Donald Trump pourrait aussi chercher à accorder la grâce présidentielle aux membres de sa famille et de son administration. Selon Mark Olser, ancien procureur fédéral et professeur de Droit à l’Université de St. Thomas (Minnesota) cité par CNN, Trump a déjà montré qu’il comptait profiter de son pouvoir pour favoriser des amis et célébrités de Fox News. Parmi les associés qui pourraient faire l’objet d’une demande de grâce figurent son ancien stratège en chef Steve Bannon, et son avocat personnel, Rudy Giuliani, ou encore Michael Flynn, son ancien conseiller à la sécurité nationale, embourbé dans une saga juridique depuis quatre ans.
Dans un autre registre, Obama avait profité de ses derniers jours à la Maison Banche pour gracier Chelsea Manning et 200 autres personnes.
Comment Trump pourrait se gracier
Avant la fin de son mandat, Donald Trump pourrait démissionner. Dans ce cas, c’est Mike Pence, son actuel vice-président, qui assumerait le rôle de président. Il pourrait alors accorder la grâce complète et inconditionnelle à Donald Trump et ce pour tous les crimes qu’il aurait pu commettre contre les Etats-Unis. L’Histoire des Etats-Unis a connu un précédent de ce style. Après son départ du pouvoir, Richard Nixon avait bénéficié d’une grâce de la part de son successeur, Gerald Ford. Le vice-président Gerald Ford est devenu président après la démission de Richard Nixon, et il a ensuite gracié Nixon. La grâce peut s’appliquer même lorsque la personne n’a pas encore été inculpée ou été accusée d’un crime.
Donald Trump pourrait aussi cesser tout effort pour contrôler la crise sanitaire. « Bien que cela ne fasse probablement pas beaucoup de différence« , note avec une pointe d’ironie le site d’information Politico.

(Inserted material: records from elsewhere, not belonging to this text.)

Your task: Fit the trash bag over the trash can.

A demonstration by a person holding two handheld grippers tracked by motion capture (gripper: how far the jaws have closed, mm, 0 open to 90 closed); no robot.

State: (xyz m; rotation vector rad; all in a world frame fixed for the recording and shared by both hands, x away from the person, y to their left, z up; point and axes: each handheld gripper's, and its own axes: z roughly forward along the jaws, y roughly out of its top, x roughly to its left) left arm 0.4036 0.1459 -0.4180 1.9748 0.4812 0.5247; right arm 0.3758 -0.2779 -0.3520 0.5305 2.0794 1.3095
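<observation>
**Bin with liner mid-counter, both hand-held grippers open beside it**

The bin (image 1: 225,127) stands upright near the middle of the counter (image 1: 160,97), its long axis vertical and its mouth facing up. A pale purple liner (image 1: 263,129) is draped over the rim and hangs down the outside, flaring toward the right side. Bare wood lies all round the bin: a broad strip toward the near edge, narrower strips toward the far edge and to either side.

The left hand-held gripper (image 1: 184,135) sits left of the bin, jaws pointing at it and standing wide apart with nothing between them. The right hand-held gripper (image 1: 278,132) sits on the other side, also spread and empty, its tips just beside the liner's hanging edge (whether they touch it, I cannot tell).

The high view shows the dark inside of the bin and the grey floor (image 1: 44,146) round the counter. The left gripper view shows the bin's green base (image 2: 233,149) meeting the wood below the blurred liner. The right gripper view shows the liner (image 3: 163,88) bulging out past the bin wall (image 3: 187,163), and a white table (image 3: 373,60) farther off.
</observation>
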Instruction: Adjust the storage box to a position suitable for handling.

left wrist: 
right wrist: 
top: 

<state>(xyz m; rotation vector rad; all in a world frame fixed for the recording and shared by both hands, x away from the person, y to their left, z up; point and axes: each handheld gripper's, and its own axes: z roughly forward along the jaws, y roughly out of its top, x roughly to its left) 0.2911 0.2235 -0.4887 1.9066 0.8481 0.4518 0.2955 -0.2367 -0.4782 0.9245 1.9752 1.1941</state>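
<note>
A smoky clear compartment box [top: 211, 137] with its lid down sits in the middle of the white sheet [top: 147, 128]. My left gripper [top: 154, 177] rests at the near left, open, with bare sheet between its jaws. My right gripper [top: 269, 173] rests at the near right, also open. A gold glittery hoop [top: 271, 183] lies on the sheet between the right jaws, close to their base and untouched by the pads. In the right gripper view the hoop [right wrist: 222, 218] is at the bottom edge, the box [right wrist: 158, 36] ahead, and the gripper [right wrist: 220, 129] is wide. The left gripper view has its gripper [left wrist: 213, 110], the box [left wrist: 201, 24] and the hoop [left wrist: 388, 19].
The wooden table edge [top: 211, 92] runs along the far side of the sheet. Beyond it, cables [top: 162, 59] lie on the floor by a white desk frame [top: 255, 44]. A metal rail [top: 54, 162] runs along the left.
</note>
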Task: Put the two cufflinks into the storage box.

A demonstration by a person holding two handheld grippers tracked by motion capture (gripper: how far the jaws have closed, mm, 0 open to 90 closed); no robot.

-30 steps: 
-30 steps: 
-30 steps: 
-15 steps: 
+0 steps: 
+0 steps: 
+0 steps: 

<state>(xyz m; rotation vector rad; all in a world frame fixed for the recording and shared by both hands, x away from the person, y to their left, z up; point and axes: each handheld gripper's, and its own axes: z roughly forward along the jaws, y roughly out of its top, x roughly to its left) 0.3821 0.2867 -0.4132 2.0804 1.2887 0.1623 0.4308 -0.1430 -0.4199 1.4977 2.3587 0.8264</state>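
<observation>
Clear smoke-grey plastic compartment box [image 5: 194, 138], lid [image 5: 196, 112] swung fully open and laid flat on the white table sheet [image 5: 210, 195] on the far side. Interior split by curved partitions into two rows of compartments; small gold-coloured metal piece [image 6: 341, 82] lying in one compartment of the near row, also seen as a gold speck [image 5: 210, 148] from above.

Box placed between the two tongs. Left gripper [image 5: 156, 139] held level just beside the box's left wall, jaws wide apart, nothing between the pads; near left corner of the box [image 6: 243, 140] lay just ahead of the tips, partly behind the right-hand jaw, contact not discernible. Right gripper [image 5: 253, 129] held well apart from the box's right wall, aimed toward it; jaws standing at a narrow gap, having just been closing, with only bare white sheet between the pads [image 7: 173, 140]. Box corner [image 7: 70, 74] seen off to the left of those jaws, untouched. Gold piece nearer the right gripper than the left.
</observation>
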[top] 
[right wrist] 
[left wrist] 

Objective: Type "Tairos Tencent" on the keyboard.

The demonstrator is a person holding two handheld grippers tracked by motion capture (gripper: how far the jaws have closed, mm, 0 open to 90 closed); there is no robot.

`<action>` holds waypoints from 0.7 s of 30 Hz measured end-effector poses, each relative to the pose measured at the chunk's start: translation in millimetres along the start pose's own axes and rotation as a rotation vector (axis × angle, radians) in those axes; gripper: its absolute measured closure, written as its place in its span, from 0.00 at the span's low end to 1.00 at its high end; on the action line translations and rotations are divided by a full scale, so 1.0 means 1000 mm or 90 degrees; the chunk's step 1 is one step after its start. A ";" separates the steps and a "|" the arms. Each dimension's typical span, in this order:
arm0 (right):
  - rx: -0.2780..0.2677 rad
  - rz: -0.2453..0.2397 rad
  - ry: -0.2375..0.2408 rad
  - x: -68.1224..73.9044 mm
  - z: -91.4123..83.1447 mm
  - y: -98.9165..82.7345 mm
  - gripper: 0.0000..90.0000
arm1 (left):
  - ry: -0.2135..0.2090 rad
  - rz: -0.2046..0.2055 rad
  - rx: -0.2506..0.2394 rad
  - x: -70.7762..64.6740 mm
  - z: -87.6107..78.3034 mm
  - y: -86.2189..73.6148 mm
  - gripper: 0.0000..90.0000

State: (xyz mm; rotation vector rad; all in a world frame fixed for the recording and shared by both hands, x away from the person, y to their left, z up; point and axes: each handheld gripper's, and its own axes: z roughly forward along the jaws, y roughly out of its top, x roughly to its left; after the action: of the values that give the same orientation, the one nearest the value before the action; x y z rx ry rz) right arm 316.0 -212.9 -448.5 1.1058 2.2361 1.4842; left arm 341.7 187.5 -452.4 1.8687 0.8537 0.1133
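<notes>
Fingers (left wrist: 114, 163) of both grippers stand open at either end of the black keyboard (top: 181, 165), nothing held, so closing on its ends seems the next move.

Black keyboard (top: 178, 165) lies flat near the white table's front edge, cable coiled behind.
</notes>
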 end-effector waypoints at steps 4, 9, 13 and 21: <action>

Il semble d’ailleurs que Trump ait l’intention de virer son meilleur virologue Anthony Fauci. Les règles de la fonction publique lui permettraient toutefois de faire appel et de rester en place.
Perte de confiance de l’opinion publique
Si le fait de gracier des fonctionnaires de l’Etat ou de détruire des documents sensibles ne représente pas un danger immédiat pour la vie des Américains comme le ferait une politique étrangère irréfléchie, ces agissements controversés portent toutefois un sacré coup à la confiance de la population envers ses dirigents et ses institutions. Des élections réalisées dans une ambiance pacifique et transparente tout comme un transfert fluide du pouvoir, sont d’autres facteurs importants pour restaurer cette confiance, sapée par les allégations infondées de Trump concernant la fraude électorale et son refus de reconnaître la victoire de son rival Joe Biden. En septembre, le Pew Research Center a constaté que seuls 20 % des Américains font confiance au gouvernement fédéral. Il faudra des décennies pour inverser la tendance.
Aux origines de la période transitoire entre deux présidents
La période entre l’élection et l’inauguration d’un président américain devait, à l’origine, donner au nouveau président le temps de mettre de l’ordre dans ses affaires et de s’installer à la Maison Blanche, explique le site d’ABC. Au 19ème siècle, cette période de transition était beaucoup plus longue, l’investiture n’avait lieu que le 4 mars. Au temps des transports par chevaux, les choses prenaient en effet beaucoup plus de temps. Cependant, au fur et à mesure des progrès de communication et de déplacement, le jour de l’investiture américaine a été avancé au 20 janvier, suite à l’adoption du 20e amendement en 1933.